_Task goal:_ Transcribe exactly the lines below that begin at the line with "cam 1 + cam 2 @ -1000" and stop after the line with "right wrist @", leaving out every picture.

_Stored data:_
Segment Open

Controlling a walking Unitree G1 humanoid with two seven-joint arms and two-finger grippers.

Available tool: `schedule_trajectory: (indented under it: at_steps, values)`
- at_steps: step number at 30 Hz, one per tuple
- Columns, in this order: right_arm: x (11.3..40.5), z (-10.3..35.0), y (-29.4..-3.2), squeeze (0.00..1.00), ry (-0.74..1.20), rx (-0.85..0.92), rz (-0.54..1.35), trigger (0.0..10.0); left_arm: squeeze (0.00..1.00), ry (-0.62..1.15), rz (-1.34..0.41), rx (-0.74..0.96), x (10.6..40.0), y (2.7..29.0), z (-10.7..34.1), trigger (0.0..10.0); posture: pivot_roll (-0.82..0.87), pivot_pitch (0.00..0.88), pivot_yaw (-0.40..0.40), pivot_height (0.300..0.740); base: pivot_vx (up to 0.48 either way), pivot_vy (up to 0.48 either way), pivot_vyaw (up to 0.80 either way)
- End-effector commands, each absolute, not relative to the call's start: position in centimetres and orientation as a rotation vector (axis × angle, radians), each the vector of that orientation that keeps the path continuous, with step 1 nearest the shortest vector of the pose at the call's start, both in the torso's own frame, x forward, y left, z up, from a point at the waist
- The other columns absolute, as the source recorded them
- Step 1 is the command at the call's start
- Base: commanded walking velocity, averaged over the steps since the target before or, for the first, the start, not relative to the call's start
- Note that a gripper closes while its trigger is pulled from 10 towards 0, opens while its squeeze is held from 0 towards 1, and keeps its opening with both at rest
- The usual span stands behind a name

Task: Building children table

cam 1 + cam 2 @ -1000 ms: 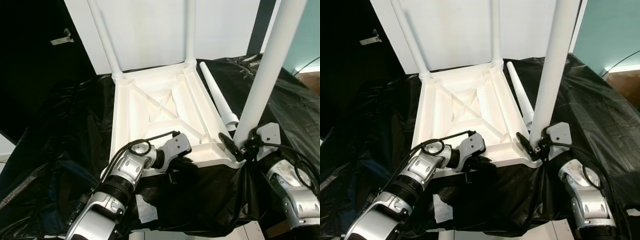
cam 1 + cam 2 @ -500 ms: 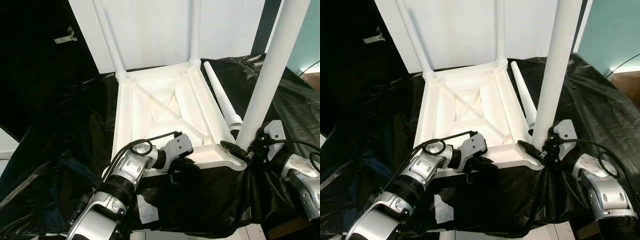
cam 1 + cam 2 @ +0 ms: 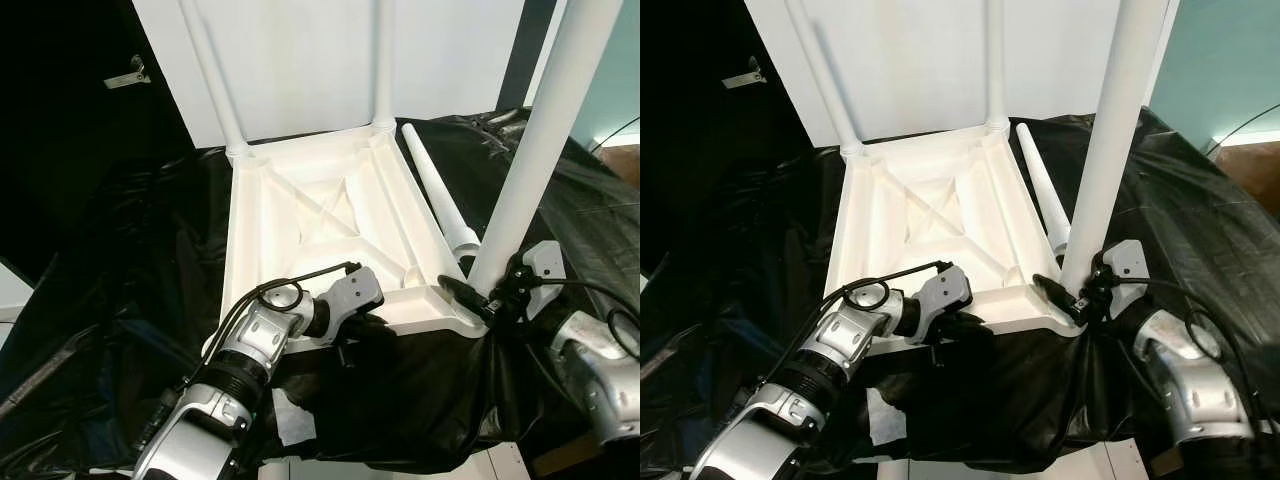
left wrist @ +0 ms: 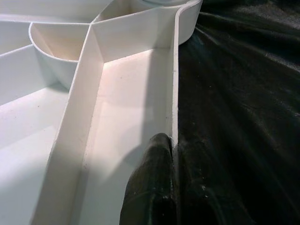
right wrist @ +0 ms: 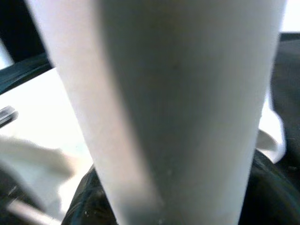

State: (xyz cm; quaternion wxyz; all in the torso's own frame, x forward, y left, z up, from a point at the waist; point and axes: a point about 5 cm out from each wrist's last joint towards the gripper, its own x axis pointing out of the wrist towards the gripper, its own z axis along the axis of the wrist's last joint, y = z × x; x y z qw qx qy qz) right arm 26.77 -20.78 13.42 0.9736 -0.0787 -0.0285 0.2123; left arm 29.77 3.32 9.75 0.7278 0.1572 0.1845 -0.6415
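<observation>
Tabletop [image 3: 330, 215], white and upturned on black plastic sheeting [image 3: 130, 280], filled the centre of the head views, its ribbed underside facing up. Two legs [image 3: 212, 75] already rose from its far corners at the top of the frame, and a spare leg [image 3: 440, 200] lay loose just beside its right edge. The right gripper [image 3: 1080, 292] was clamped around the foot of a third leg [image 3: 1110, 140], standing nearly upright on the near right corner socket. Over the last second that leg had tipped slightly and come back, and the right forearm had swung outward, probably a twisting or seating motion. The left gripper [image 4: 157, 187] pinched the near rim of the tabletop, one finger [image 4: 150, 183] inside the wall and the other on the sheeting side, steadying it. The ribbed compartments of the underside held nothing.
</observation>
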Motion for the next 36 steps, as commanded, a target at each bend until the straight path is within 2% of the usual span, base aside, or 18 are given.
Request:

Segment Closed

_Written answer:_
cam 1 + cam 2 @ -1000 ms: 
cam 1 + cam 2 @ -500 ms: 
cam 1 + cam 2 @ +0 ms: 
left wrist @ +0 ms: 
right wrist @ +0 ms: 

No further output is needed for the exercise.